LLM agent tooling comes in many layers:
1) tools for agent development (e.g. LangChain)
2) agentic platforms (e.g. AutoGen)
3) fully functional ready-made software agents (e.g. Devin by Cognition AI).
The product in layer 1 is practically always horizontal, and layer 3 is always focused on a single or few verticals. However, in layer 2 we expect both horizontal and vertical solutions, with vertical agentic platforms offering increased abstraction and opinionated solutions that speed up the development of vertical-specific use cases. Even though the current discussion is focused on LLM agents, there doesn’t seem to be any fundamental blocker for SLM agents for e.g. edge and industrial use cases.

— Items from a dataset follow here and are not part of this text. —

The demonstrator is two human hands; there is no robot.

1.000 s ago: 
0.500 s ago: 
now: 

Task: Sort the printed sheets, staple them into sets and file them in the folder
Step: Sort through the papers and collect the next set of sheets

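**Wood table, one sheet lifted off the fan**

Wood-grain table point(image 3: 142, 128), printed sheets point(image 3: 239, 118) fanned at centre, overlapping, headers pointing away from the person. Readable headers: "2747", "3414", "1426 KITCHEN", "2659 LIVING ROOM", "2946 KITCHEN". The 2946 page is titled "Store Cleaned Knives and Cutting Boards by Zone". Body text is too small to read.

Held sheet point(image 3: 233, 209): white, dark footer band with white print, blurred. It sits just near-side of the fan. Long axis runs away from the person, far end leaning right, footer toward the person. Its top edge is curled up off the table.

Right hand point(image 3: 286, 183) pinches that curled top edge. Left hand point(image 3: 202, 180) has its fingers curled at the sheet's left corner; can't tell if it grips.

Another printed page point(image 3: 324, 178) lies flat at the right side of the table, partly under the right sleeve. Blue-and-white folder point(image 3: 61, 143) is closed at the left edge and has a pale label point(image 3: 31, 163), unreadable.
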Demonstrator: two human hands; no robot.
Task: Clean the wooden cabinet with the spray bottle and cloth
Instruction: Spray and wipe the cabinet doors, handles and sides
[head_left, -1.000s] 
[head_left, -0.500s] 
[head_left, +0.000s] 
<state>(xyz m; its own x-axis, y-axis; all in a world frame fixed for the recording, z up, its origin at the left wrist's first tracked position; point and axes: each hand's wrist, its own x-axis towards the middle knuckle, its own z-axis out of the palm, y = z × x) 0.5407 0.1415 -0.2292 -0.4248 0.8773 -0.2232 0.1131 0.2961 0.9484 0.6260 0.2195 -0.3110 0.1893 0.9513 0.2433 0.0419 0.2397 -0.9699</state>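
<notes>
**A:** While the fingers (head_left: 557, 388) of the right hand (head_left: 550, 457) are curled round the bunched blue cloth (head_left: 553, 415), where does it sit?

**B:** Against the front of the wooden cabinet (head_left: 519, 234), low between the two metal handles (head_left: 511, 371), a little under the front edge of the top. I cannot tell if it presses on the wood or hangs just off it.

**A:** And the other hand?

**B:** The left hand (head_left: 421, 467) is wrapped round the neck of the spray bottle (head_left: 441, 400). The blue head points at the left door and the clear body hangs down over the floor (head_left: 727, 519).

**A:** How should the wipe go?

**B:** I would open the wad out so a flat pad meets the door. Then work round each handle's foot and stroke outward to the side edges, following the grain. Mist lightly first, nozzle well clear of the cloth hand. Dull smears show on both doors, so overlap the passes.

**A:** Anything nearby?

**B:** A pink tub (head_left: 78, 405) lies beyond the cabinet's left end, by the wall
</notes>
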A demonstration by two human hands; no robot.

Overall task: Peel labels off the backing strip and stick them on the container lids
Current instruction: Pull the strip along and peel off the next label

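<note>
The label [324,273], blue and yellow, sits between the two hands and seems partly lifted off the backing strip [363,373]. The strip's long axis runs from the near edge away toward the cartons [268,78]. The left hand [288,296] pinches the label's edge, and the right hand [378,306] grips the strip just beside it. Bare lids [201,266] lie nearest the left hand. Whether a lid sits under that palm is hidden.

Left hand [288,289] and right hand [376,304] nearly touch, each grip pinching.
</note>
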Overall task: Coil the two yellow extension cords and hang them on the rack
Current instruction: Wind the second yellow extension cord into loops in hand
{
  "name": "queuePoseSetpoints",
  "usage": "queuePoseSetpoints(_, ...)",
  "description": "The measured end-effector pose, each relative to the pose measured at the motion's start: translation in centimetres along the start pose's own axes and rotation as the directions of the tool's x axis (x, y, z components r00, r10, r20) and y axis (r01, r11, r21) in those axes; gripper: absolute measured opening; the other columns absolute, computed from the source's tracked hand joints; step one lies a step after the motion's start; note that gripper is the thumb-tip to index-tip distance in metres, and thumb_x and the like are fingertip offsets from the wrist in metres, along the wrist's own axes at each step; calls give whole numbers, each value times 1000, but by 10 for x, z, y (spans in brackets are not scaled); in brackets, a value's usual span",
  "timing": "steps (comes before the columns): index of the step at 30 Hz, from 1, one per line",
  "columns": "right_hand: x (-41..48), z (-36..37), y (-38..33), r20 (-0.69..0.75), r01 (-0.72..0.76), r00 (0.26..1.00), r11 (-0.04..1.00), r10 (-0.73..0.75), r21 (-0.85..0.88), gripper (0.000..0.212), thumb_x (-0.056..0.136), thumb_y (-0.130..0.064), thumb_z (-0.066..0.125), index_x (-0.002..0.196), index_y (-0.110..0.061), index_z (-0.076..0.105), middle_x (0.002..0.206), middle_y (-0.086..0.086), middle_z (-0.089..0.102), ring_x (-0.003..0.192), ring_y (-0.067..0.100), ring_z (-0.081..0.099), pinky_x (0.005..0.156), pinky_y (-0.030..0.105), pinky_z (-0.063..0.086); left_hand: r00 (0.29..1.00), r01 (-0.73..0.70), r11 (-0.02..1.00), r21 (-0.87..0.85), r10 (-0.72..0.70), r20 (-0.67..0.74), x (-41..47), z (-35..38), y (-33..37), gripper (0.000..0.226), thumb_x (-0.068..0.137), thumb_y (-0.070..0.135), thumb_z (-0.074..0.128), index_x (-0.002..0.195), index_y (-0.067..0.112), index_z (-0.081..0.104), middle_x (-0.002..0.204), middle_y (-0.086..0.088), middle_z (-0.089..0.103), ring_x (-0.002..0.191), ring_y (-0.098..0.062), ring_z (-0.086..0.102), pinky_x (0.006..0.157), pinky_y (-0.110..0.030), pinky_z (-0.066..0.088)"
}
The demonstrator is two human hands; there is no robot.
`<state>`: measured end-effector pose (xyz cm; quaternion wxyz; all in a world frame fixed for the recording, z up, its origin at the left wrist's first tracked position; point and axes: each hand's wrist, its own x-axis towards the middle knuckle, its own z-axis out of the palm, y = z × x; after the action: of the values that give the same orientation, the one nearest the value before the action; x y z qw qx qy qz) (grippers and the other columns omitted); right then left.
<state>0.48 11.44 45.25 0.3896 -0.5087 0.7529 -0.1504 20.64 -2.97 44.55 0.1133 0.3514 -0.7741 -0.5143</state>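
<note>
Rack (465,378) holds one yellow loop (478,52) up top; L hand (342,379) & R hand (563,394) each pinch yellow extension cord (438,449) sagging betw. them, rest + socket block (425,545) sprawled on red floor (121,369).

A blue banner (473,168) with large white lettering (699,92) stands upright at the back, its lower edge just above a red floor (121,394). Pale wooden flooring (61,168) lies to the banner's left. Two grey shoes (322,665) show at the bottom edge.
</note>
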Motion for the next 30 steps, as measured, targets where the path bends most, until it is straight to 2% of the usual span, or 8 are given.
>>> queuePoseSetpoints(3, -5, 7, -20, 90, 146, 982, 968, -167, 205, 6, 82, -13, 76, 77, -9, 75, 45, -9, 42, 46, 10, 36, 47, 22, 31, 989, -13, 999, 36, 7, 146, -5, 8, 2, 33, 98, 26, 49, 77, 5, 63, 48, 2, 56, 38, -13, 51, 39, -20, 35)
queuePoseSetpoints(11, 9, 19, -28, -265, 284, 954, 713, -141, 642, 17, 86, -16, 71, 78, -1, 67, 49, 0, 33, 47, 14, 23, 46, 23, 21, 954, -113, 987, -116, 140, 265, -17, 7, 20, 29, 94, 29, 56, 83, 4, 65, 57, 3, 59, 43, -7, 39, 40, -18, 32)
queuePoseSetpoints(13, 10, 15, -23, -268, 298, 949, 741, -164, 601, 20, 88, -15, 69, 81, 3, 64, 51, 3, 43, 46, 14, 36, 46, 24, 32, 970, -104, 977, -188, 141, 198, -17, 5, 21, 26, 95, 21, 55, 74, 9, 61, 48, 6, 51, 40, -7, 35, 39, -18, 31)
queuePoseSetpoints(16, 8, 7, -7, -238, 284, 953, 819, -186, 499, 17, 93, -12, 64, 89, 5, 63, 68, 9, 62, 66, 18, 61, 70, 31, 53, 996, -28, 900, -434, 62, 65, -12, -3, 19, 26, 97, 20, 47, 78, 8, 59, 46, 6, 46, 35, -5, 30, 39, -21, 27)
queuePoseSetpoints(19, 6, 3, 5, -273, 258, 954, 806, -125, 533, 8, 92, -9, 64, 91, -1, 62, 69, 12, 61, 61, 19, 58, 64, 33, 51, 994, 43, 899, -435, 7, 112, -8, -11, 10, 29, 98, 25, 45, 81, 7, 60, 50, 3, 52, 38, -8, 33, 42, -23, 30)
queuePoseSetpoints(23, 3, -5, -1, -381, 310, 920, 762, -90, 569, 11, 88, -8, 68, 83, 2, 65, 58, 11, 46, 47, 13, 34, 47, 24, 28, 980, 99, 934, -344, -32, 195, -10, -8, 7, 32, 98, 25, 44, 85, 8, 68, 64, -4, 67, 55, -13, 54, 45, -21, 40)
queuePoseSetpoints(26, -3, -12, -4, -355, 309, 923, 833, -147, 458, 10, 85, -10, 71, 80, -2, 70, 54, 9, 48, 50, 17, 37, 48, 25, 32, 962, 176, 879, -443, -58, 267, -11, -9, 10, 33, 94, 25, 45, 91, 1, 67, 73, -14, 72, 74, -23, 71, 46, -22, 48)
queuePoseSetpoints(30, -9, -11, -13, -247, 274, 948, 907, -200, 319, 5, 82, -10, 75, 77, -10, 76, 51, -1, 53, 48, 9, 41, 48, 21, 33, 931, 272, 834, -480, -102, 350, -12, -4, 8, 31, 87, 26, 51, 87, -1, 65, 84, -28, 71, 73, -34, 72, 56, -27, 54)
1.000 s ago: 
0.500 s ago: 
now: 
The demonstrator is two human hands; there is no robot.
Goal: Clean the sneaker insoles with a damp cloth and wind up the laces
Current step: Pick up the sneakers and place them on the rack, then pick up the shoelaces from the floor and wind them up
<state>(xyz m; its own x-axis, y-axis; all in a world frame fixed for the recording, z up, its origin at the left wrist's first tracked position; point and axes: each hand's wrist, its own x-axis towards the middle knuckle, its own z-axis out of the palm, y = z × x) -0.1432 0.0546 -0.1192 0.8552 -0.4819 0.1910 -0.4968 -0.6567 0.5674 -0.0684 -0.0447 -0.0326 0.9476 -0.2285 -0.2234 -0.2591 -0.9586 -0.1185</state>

LLM agents are starting to replace more mundane activities in the short-to-medium term, with the potential to automate activities that could free up to 70% of work hours. The starting point is within the most isolated tasks with the least requirement for context, but we can expect LLMs to expand their capabilities in terms of context and discretion. However, there will still be role for humans when a high amount of context and discretion is required. Even though doubts have been expressed that AI would destroy jobs, there is a good reason to believe that this won’t be different than earlier productivity shifts, with the human part evolving into something more interesting and valuable.
Conclusion
We at NGP Capital are actively tracking developments around Generative AI. Compared to the LLM model layer, which is very capital intensive, the Generative AI market in general is evolving to a more diversified direction that is aligned with our investment thesis and allows for impactful investments.
- Small Language Models (SLMs) are gaining traction, offering a balance between performance and efficiency, ideal for high-volume, repetitive tasks and for the edge.
- Generative AI ecosystem is becoming more open, with a significant move toward open-source language models, increasing confidentiality, customizability, and control in AI development.
- LLM Agents have become the primary way of operationalizing LLMs, with their advanced features such as memory and tools, set to automate up to 70% of work hours for knowledge workers.
- Sustainability is a growing consideration, with SLMs offering more environmentally friendly options due to their lower computational requirements.
These key developments together point towards a future where Generative AI is increasingly used at the edge, whether as a part of a robot, in a factory, or in orbit.